**Problem to work on**: Beginning with the line that holds "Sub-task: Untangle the", please retype each line through the end of the listing below, both ends included, and nothing more.

**The data**:
──────

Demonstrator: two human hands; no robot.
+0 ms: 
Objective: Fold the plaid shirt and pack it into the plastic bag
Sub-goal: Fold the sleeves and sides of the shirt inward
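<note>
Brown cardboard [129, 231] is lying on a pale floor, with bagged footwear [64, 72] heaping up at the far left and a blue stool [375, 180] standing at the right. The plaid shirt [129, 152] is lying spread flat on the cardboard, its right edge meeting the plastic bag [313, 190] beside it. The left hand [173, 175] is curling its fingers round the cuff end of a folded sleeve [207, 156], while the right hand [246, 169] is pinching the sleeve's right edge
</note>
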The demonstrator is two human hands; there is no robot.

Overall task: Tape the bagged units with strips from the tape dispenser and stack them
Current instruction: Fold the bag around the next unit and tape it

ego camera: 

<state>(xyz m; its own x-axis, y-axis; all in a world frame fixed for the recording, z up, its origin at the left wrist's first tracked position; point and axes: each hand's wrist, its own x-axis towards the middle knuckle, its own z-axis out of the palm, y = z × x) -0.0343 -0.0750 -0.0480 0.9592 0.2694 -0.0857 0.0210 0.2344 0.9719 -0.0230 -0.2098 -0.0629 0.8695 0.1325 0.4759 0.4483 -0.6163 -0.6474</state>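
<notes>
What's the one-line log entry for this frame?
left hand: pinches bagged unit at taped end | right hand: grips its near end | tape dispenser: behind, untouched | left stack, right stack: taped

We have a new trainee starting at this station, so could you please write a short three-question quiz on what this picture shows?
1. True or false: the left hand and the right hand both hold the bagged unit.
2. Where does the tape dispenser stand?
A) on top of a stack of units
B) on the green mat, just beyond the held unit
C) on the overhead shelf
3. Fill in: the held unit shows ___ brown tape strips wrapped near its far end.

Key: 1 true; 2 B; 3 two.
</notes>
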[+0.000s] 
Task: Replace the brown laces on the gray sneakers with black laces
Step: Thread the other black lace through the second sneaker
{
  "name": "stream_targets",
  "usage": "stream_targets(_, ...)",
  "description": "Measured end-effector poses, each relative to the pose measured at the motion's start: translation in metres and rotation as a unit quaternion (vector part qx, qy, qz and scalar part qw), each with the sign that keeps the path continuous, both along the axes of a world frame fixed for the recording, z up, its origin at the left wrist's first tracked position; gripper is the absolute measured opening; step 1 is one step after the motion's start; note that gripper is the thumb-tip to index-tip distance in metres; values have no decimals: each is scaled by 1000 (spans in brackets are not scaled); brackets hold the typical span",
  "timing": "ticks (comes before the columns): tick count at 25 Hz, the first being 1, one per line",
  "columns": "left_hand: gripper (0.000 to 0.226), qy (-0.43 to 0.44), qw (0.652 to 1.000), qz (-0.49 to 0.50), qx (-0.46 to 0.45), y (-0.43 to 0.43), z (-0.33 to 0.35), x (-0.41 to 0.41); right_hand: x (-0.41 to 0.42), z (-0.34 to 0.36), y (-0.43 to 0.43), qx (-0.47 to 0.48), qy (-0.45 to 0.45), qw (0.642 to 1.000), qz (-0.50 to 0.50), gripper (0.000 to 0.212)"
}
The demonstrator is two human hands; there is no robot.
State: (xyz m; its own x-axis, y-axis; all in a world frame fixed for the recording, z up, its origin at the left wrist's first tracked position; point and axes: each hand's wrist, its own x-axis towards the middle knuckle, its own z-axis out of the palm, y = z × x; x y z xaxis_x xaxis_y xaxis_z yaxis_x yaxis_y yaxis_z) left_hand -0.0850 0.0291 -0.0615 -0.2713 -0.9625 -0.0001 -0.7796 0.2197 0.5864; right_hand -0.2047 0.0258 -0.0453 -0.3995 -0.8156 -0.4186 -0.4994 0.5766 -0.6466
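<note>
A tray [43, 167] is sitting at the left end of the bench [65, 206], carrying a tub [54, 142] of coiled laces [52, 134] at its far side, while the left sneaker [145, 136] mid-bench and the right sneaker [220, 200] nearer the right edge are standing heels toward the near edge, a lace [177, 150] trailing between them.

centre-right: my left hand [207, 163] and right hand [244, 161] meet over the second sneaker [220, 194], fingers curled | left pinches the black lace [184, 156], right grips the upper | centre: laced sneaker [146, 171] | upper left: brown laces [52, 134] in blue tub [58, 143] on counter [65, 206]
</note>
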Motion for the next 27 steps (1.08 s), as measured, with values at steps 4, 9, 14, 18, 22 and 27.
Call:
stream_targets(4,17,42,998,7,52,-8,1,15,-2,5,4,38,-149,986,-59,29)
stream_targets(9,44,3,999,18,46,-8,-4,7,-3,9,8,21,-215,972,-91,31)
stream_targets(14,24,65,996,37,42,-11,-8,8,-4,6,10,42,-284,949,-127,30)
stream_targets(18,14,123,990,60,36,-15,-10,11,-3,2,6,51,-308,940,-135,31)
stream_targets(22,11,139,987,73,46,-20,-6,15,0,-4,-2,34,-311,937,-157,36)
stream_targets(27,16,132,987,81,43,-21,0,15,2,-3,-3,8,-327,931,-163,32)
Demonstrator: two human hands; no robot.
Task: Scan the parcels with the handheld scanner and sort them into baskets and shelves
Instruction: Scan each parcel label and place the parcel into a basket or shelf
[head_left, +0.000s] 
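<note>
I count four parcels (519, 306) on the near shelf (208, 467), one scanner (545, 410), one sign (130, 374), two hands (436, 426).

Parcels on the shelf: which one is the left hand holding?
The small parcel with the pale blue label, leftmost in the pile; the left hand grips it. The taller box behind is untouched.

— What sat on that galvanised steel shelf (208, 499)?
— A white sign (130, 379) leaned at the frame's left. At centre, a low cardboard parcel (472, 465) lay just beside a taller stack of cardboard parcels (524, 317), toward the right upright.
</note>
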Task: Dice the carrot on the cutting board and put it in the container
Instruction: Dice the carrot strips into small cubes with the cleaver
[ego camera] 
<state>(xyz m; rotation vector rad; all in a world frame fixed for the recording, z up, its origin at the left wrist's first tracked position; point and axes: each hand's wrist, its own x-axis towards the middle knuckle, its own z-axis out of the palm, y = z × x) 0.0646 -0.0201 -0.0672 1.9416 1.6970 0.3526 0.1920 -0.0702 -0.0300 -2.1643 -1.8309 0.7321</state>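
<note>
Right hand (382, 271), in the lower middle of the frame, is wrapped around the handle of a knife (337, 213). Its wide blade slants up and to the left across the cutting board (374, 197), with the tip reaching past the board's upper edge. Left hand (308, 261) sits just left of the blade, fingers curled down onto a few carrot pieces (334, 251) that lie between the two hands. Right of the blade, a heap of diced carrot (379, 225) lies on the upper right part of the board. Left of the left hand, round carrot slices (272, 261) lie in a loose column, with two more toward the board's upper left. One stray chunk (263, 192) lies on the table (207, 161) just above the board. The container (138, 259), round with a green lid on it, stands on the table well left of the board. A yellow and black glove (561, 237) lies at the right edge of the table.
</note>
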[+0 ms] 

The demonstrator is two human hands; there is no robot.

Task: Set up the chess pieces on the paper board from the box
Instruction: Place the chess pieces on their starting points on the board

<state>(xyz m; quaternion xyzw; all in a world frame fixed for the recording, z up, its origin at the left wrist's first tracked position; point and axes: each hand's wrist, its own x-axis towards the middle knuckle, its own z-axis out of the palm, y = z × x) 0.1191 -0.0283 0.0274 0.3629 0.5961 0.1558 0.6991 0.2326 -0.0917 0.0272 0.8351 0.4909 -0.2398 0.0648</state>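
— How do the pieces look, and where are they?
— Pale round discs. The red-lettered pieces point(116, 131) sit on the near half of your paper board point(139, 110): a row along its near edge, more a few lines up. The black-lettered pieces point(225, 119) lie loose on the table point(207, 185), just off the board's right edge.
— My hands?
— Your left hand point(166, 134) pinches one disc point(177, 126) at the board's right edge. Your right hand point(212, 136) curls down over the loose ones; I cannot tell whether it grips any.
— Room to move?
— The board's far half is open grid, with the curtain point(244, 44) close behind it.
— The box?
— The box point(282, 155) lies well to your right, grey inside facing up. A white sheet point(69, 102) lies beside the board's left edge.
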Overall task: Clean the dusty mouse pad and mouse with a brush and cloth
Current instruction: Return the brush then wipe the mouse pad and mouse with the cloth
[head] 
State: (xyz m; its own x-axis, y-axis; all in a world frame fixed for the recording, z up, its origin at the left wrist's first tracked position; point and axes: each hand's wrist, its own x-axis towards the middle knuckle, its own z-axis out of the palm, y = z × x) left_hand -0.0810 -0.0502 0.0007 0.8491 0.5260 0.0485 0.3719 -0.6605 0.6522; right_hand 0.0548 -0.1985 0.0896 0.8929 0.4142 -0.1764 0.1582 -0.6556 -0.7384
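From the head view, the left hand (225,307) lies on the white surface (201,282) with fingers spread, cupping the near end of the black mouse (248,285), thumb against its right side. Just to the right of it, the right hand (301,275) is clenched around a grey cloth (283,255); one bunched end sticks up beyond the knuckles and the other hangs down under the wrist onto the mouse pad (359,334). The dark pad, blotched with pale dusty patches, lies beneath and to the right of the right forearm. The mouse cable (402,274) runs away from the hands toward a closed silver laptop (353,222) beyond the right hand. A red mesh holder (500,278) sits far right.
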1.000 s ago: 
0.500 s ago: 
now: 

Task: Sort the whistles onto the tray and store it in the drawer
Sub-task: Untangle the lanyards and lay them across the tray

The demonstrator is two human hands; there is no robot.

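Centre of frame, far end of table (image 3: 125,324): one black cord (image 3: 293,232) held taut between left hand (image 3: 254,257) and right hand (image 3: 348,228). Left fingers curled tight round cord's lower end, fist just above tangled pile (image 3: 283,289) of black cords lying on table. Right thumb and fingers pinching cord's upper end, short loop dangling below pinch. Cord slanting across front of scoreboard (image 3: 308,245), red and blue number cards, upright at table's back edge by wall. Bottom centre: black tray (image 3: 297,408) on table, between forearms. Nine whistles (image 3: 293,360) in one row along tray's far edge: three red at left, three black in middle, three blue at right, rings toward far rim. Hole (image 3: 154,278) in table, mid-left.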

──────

**Response**:
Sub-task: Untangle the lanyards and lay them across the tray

The demonstrator is two human hands; there is no robot.

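Centre of frame, far end of table (image 3: 125,324): one black cord (image 3: 293,232) held taut between left hand (image 3: 254,257) and right hand (image 3: 348,228). Left fingers curled tight round cord's lower end, fist just above tangled pile (image 3: 283,289) of black cords lying on table. Right thumb and fingers pinching cord's upper end, short loop dangling below pinch. Cord slanting across front of scoreboard (image 3: 308,245), red and blue number cards, upright at table's back edge by wall. Bottom centre: black tray (image 3: 297,408) on table, between forearms. Nine whistles (image 3: 293,360) in one row along tray's far edge: three red at left, three black in middle, three blue at right, rings toward far rim. Hole (image 3: 154,278) in table, mid-left.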

The answer is now complete.